* [Problem] Among the entries that follow, find every line with the word "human" and copy it.

* [Given records]

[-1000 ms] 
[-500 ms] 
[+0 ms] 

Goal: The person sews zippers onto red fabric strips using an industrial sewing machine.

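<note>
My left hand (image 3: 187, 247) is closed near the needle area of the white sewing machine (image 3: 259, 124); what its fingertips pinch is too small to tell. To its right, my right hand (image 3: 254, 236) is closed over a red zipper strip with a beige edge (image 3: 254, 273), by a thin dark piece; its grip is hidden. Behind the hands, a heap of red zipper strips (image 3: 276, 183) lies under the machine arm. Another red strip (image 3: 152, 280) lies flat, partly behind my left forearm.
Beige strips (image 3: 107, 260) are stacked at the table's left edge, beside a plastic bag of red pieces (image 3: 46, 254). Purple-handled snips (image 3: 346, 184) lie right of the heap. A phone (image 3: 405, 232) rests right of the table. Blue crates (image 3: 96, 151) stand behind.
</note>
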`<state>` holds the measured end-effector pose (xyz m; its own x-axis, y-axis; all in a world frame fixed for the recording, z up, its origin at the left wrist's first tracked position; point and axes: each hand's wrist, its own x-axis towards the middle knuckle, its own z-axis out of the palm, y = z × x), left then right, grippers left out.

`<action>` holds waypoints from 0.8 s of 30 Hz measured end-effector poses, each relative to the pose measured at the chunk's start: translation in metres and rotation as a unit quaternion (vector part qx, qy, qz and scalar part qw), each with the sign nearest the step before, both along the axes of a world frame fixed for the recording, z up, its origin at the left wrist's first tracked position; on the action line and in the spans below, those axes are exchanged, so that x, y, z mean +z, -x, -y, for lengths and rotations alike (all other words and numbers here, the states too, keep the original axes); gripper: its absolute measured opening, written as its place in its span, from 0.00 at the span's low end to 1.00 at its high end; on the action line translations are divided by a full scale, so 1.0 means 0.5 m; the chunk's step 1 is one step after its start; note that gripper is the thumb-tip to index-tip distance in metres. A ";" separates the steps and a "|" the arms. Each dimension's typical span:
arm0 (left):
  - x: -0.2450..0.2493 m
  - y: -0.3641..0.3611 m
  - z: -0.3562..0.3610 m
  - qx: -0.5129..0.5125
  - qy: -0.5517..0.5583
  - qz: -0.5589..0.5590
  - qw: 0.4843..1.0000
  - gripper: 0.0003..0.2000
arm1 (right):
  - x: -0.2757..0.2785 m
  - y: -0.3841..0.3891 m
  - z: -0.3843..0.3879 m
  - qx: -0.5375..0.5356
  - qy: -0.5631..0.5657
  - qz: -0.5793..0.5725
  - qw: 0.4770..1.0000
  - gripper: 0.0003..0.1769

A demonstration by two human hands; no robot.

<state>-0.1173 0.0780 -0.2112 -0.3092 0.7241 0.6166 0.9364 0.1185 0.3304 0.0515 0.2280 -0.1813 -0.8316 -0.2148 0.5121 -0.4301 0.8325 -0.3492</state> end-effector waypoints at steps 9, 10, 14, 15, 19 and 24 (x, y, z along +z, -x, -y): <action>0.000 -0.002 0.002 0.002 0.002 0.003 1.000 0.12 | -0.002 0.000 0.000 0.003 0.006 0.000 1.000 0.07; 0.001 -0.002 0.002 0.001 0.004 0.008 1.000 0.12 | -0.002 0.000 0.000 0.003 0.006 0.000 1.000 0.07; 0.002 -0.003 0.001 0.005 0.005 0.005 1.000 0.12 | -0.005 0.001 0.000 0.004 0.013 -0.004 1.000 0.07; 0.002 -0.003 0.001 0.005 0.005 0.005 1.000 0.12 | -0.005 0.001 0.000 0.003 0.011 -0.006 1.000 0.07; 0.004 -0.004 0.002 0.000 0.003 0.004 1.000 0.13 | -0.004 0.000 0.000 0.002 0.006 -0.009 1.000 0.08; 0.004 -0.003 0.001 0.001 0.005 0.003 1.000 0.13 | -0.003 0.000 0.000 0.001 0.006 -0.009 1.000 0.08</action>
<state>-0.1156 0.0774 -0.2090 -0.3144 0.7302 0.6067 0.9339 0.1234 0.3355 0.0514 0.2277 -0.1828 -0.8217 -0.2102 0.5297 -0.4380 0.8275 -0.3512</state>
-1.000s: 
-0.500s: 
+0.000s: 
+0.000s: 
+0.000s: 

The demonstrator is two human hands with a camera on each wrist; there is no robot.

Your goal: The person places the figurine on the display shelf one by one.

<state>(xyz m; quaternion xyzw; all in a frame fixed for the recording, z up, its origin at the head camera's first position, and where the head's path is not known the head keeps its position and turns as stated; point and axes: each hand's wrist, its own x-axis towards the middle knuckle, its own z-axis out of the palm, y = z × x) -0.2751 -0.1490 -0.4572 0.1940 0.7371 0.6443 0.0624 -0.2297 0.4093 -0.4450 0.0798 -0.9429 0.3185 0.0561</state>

* [Answer for the task]
A demonstration by two human hands; no robot.
The demonstrator is two human hands with a camera on each wrist; there is no robot.

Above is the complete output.